* _Task objective_
Only lines with the string "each" matter here; gather them from the material below.

- - -

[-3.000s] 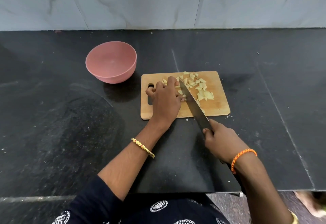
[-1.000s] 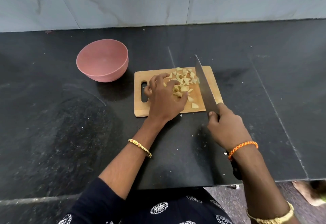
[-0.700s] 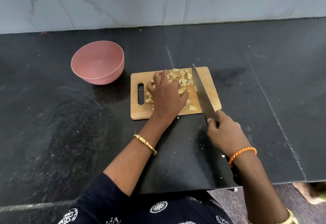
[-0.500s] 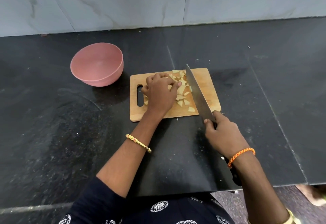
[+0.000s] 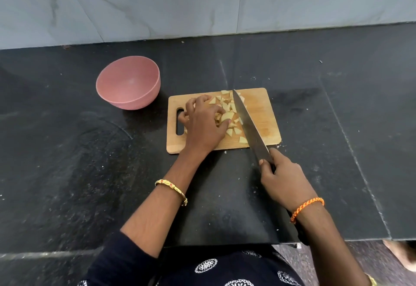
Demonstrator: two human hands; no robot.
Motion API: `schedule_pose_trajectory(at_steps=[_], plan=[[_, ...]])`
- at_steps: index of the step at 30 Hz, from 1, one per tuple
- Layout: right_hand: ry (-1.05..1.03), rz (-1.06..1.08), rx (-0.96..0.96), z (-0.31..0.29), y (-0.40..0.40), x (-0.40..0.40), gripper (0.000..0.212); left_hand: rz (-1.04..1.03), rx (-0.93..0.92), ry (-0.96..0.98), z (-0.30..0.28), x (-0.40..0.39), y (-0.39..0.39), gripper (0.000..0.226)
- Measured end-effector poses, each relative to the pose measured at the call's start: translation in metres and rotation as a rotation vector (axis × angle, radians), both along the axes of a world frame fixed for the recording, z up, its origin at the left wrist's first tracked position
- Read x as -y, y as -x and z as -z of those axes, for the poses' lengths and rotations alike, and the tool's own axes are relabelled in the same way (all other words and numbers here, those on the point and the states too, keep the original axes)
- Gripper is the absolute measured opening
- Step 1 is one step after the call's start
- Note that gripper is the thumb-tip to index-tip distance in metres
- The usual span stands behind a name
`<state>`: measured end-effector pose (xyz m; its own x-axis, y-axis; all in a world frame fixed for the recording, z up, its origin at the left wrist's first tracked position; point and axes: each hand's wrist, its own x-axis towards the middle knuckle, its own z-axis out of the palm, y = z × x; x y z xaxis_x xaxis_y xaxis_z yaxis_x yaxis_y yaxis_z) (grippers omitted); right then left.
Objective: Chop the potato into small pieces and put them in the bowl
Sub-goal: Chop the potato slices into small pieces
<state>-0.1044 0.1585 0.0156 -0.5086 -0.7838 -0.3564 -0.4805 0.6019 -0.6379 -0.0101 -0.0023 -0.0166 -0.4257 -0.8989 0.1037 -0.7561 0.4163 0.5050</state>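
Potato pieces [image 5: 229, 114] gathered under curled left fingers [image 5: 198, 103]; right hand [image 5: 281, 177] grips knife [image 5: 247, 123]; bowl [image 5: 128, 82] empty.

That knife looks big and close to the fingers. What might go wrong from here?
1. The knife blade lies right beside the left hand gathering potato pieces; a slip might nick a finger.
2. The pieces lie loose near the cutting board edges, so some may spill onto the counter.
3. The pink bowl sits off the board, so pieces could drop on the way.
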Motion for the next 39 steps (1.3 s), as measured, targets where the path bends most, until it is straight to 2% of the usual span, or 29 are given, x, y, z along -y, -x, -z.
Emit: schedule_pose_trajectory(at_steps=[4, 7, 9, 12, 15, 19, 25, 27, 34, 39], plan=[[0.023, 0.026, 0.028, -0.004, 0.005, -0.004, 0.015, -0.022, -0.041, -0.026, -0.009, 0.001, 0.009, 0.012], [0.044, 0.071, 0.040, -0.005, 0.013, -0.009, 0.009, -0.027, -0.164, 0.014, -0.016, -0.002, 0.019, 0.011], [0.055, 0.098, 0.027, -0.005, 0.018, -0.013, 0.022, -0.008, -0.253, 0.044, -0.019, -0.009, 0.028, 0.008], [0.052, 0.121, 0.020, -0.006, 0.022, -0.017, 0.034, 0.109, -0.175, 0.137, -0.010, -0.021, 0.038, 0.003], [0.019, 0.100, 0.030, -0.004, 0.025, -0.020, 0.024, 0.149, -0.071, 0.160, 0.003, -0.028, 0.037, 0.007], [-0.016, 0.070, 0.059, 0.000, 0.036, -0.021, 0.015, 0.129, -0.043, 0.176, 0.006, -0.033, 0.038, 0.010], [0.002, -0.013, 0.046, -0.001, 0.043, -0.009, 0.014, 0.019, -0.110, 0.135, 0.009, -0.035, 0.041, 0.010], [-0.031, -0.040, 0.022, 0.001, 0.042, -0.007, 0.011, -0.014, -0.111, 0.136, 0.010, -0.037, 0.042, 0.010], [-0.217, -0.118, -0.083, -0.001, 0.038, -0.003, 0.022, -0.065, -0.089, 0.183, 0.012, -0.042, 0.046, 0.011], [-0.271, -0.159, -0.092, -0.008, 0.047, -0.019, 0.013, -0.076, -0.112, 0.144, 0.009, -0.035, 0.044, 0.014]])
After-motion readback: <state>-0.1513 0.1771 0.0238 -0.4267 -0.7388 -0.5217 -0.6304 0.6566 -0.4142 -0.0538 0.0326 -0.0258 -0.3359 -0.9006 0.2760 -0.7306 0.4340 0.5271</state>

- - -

* _Reply to the exercise_
- Measured end-effector poses, each relative to the pose measured at the call's start: translation in metres and rotation as a rotation vector (axis × angle, radians), both along the axes of a world frame fixed for the recording, z up, its origin at the left wrist's first tracked position
`<state>`: measured end-effector pose (xyz m; its own x-axis, y-axis; all in a world frame fixed for the recording, z up, its origin at the left wrist's first tracked position; point and axes: each hand's wrist, its own x-axis towards the middle knuckle, its own z-axis out of the palm, y = z × x; x y z xaxis_x xaxis_y xaxis_z yaxis_x yaxis_y yaxis_z) (grippers omitted); right then left.

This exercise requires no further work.